Some 424 of the 5,666 subjects had microalbuminuria. Those with microalbuminuria were older, more likely to have hypertension, diabetes, and dyslipidemia, and had a lower calculated glomerular filtration rate than those without microalbuminuria. Sixty-two percent of subjects with microalbuminuria had coronary artery calcium at baseline compared with 48 percent without microalbuminuria (P < 0.0001).

At a median follow-up of 2.4 years, microalbuminuria increased the odds of developing coronary artery calcium over the course of the study by 76 percent (P = 0.005), says Dr. DeFilippis, Johns Hopkins Ciccarone Preventive Cardiology Center, Baltimore. When looking at the presence of microalbuminuria as a continuous variable, UACR remained significant as a predictor of the development of coronary artery calcium (P = 0.016).

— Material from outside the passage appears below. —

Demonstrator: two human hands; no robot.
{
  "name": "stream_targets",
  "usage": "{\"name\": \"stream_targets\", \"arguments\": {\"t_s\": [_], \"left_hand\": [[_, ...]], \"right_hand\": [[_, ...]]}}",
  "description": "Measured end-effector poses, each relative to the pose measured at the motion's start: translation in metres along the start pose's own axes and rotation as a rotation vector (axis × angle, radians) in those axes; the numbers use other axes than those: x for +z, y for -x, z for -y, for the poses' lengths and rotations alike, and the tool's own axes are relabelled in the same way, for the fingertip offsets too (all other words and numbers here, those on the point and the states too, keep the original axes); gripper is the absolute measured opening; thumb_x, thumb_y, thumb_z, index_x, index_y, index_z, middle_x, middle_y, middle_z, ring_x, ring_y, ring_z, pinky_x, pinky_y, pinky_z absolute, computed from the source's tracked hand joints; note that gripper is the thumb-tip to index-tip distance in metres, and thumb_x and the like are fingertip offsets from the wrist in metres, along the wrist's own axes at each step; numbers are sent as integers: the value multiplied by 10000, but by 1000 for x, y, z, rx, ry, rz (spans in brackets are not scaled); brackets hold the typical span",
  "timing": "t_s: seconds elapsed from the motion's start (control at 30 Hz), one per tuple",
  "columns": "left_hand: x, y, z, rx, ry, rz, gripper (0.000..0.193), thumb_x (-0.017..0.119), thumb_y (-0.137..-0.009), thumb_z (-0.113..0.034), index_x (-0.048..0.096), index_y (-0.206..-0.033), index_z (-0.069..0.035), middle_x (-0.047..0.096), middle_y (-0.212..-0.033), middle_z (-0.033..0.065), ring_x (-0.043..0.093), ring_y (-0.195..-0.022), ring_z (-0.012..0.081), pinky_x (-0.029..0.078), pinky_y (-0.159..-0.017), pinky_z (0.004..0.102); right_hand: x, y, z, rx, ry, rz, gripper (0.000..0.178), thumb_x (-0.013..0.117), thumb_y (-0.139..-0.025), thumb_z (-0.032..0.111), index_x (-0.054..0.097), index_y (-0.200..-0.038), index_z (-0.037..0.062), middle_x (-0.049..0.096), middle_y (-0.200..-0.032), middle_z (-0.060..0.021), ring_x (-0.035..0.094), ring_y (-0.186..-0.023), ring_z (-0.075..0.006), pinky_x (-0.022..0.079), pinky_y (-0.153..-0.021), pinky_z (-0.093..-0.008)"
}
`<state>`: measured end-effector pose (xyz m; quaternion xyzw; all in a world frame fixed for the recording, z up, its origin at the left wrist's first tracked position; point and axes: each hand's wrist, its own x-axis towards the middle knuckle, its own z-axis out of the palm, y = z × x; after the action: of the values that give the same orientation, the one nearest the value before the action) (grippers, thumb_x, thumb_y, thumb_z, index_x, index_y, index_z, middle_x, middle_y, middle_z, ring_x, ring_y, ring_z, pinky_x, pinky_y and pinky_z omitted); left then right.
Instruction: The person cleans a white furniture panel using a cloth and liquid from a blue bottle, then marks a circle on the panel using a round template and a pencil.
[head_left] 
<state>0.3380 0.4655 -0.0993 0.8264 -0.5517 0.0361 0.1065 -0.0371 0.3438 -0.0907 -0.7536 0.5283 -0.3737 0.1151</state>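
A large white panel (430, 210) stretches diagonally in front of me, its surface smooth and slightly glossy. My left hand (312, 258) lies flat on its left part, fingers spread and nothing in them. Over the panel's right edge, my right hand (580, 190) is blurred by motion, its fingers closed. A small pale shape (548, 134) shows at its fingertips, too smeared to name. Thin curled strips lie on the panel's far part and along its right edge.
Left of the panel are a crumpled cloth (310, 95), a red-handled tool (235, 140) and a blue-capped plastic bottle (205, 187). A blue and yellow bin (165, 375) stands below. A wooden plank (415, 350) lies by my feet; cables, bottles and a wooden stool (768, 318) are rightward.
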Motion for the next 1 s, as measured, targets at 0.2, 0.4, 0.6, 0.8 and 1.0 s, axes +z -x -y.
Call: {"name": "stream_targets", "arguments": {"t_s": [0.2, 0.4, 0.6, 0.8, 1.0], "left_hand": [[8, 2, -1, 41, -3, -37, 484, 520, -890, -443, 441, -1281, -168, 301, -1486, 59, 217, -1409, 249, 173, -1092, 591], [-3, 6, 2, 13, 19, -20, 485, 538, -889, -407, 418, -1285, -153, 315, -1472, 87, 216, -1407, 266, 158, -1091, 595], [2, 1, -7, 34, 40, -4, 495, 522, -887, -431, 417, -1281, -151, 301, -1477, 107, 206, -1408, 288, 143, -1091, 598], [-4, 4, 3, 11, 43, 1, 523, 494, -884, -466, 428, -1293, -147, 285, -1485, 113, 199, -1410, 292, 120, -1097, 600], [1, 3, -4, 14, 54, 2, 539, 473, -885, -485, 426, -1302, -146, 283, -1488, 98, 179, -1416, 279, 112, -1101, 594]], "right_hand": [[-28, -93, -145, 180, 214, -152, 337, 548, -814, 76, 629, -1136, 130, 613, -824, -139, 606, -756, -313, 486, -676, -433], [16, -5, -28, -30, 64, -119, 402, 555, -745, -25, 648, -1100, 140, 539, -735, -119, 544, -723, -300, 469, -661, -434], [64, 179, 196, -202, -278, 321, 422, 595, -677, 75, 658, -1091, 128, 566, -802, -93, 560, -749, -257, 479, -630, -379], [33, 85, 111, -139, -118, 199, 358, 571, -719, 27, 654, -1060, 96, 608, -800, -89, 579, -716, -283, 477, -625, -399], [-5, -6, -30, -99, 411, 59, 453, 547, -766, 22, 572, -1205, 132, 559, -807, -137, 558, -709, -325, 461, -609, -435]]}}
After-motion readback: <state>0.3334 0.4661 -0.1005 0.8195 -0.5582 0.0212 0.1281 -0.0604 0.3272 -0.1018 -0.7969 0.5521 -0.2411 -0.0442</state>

Among those with coronary artery calcium at baseline, the risk of progression of the disease was nine-fold higher among those with microalbuminuria (P = 0.009). When microalbuminuria was examined as a continuous variable, those with microalbuminuria were three times as likely to have progression of their coronary calcium (P = 0.009).

“Further study is needed to determine the degree to which microalbuminuria precedes and predicts progression of atherosclerosis, and how this information can be used to reduce cardiovascular events,” says Dr. DeFilippis.